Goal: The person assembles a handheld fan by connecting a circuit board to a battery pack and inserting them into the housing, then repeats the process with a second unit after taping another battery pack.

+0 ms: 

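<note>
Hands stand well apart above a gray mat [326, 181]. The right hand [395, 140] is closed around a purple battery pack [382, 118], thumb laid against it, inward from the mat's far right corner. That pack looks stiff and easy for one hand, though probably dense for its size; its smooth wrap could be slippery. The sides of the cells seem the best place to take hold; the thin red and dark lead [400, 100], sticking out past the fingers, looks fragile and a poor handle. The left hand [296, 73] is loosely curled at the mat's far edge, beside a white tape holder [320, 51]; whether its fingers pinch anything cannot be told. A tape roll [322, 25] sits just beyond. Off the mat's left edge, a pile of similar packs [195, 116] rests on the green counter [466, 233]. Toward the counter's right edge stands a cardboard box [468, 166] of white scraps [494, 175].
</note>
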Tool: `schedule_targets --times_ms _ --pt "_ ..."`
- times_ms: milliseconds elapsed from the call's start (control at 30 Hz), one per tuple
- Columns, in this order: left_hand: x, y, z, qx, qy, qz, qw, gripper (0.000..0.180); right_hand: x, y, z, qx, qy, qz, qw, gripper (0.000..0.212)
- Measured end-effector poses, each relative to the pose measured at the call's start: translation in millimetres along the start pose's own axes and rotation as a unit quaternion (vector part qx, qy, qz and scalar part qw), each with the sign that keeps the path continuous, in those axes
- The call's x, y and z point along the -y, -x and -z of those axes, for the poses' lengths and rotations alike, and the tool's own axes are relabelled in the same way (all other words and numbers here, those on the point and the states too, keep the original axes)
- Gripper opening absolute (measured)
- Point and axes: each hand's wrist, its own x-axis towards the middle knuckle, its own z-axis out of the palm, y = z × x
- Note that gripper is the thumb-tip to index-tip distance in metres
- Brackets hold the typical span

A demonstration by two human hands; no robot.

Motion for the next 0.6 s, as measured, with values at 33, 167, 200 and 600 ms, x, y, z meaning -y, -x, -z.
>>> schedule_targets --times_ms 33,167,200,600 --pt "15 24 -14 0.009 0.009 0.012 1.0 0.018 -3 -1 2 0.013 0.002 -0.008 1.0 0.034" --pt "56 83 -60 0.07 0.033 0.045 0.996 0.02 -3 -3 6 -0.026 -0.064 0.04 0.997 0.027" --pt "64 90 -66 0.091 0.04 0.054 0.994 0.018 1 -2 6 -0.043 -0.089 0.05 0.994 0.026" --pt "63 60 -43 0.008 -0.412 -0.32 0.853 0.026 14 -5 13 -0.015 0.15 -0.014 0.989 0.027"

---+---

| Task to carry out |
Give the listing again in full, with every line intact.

| Task response |
Goal: The person assembles a handheld fan by connecting a circuit board to a battery pack and inserting them into the housing, then repeats the process with a second unit after taping another battery pack.

+0 ms: 

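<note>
Hands stand well apart above a gray mat [326, 181]. The right hand [395, 140] is closed around a purple battery pack [382, 118], thumb laid against it, inward from the mat's far right corner. That pack looks stiff and easy for one hand, though probably dense for its size; its smooth wrap could be slippery. The sides of the cells seem the best place to take hold; the thin red and dark lead [400, 100], sticking out past the fingers, looks fragile and a poor handle. The left hand [296, 73] is loosely curled at the mat's far edge, beside a white tape holder [320, 51]; whether its fingers pinch anything cannot be told. A tape roll [322, 25] sits just beyond. Off the mat's left edge, a pile of similar packs [195, 116] rests on the green counter [466, 233]. Toward the counter's right edge stands a cardboard box [468, 166] of white scraps [494, 175].
</note>
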Tool: `schedule_targets --times_ms _ --pt "_ ..."`
- times_ms: milliseconds elapsed from the call's start (control at 30 Hz), one per tuple
- Columns, in this order: left_hand: x, y, z, qx, qy, qz, qw, gripper (0.000..0.180); right_hand: x, y, z, qx, qy, qz, qw, gripper (0.000..0.212)
- Measured end-effector poses, each relative to the pose measured at the call's start: translation in millimetres along the start pose's own axes and rotation as a unit quaternion (vector part qx, qy, qz and scalar part qw), each with the sign that keeps the path continuous, in those axes
- The call's x, y and z point along the -y, -x and -z of those axes, for the poses' lengths and rotations alike, and the tool's own axes are relabelled in the same way (all other words and numbers here, those on the point and the states too, keep the original axes)
- Gripper opening absolute (measured)
- Point and axes: each hand's wrist, its own x-axis towards the middle knuckle, its own z-axis out of the palm, y = z × x
- Note that gripper is the thumb-tip to index-tip distance in metres
- Brackets hold the typical span

A demonstration by two human hands; no robot.

Motion for the next 0.6 s, as measured, with values at 33, 167, 200 and 600 ms, x, y, z meaning -y, -x, -z.
>>> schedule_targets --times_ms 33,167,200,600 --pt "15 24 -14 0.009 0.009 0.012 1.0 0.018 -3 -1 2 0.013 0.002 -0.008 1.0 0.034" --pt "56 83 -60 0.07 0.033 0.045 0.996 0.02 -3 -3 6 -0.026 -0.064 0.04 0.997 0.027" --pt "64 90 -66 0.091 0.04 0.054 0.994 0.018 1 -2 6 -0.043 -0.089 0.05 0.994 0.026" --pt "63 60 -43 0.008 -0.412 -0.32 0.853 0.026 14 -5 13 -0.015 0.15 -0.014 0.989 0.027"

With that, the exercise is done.